■ **How to complete this task**:
Nothing below is to be printed except the lines between the line holding "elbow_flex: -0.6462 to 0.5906" and the line holding "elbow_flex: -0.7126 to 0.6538", inclusive, each exactly as it appears.

■ **Exercise data**:
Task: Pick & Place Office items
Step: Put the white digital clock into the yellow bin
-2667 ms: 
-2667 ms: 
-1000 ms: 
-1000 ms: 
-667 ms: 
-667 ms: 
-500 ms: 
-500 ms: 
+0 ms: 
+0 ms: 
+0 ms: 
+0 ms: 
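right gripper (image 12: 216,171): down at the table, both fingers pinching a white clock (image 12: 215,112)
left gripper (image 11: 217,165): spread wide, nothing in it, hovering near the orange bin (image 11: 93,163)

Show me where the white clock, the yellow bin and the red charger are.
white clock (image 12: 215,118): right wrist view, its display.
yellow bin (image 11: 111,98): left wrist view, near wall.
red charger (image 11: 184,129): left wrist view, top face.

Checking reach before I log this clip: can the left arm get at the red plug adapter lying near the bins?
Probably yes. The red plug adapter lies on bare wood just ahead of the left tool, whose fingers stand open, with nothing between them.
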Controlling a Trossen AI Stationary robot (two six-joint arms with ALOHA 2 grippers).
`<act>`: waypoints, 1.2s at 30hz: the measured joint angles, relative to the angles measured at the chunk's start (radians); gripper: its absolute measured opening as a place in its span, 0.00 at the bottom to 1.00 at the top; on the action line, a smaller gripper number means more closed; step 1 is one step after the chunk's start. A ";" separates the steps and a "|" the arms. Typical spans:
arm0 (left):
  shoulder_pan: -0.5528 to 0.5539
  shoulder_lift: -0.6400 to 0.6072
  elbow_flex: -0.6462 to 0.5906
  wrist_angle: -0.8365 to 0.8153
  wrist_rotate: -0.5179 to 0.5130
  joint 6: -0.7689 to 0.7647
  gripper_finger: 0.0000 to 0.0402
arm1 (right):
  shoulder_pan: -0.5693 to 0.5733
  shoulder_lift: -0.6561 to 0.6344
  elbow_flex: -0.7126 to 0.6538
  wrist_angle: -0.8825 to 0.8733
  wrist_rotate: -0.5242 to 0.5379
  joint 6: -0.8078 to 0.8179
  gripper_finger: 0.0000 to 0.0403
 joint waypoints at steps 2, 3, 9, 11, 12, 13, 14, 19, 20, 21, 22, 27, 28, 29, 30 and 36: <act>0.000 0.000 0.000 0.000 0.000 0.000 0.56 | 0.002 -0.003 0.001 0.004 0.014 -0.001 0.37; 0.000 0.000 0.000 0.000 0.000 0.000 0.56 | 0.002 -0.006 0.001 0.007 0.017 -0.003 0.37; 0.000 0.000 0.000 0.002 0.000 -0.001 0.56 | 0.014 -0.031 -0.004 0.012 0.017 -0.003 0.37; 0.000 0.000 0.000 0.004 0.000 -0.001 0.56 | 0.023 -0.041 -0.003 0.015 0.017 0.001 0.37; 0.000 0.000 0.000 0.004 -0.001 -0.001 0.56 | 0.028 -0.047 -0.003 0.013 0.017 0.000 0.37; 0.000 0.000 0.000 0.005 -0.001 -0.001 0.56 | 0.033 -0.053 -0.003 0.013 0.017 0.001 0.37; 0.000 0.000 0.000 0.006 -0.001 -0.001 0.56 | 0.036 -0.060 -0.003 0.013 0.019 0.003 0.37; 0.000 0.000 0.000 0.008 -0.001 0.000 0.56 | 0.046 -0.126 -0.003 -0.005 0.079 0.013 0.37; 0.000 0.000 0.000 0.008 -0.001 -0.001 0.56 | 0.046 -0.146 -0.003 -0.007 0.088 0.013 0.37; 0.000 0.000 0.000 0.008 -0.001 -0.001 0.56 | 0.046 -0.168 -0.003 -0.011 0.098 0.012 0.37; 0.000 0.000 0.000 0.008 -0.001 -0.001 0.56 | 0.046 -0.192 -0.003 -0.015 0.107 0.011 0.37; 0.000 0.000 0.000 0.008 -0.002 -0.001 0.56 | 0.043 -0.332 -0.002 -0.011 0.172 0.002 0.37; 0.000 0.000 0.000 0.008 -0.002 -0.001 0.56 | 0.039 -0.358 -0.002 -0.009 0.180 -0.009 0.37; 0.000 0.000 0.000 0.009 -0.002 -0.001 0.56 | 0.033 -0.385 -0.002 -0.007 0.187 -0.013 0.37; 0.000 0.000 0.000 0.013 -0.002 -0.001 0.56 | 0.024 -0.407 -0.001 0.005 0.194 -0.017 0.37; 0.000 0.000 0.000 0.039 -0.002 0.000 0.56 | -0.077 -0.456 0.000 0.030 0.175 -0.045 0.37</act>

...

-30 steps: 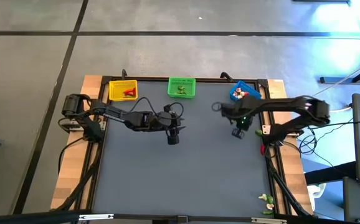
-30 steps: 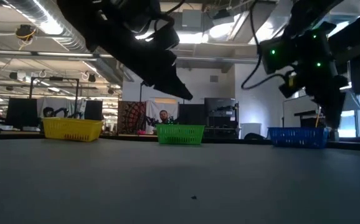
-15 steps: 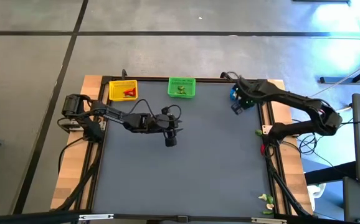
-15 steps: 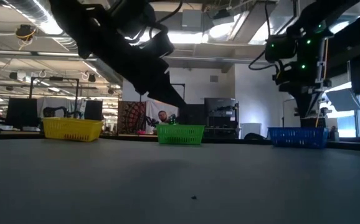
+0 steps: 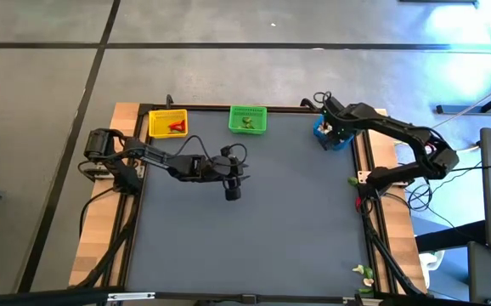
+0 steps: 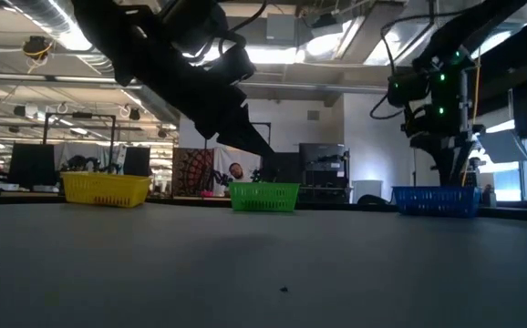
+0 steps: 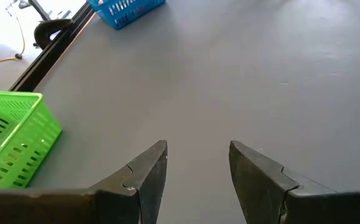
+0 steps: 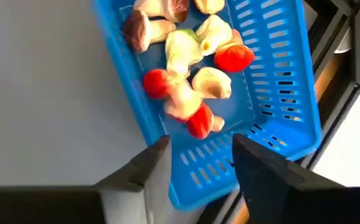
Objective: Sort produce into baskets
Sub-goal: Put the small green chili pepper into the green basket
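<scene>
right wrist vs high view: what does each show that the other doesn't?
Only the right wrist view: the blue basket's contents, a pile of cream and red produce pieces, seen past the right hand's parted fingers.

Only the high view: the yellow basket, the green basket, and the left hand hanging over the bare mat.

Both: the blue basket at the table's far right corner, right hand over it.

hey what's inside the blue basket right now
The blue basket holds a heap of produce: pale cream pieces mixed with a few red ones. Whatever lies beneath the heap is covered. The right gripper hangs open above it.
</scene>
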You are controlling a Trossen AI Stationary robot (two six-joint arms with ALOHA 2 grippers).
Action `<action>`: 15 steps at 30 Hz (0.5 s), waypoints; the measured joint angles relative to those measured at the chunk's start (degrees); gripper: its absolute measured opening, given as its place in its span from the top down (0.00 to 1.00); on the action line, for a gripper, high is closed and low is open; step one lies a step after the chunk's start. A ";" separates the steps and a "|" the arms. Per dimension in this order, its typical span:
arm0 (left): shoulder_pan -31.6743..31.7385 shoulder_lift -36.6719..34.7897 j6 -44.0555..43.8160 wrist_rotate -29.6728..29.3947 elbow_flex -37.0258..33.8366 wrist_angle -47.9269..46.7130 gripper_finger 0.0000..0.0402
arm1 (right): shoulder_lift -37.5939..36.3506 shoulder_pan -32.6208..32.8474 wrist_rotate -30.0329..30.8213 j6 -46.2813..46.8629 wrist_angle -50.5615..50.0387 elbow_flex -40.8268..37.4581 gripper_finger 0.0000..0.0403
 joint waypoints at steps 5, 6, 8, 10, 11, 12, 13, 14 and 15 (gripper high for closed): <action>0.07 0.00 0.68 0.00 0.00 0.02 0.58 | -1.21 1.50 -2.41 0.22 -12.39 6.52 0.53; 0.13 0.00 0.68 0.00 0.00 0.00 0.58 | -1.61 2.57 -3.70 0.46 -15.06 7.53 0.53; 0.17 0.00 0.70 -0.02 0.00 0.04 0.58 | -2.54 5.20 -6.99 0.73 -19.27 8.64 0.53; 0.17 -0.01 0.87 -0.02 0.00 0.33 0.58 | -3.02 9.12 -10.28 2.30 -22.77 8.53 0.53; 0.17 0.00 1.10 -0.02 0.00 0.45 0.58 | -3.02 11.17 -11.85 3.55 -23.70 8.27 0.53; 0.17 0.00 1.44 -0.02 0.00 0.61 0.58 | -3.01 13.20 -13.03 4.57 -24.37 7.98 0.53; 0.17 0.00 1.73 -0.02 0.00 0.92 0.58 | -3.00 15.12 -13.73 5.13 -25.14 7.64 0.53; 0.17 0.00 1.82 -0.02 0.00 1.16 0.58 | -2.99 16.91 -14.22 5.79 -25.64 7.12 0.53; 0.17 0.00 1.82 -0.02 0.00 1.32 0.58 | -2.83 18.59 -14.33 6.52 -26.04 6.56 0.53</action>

■ **Output**:
  elbow_flex: -0.6462 to 0.5906
  wrist_angle: -0.8365 to 0.8153
  wrist_rotate: -0.5179 to 0.5130
  joint 6: -0.7689 to 0.7647
  gripper_finger: 0.0000 to 0.0402
arm1 (right):
  shoulder_pan: -0.5693 to 0.5733
  shoulder_lift: -0.6561 to 0.6344
  elbow_flex: -0.7126 to 0.6538

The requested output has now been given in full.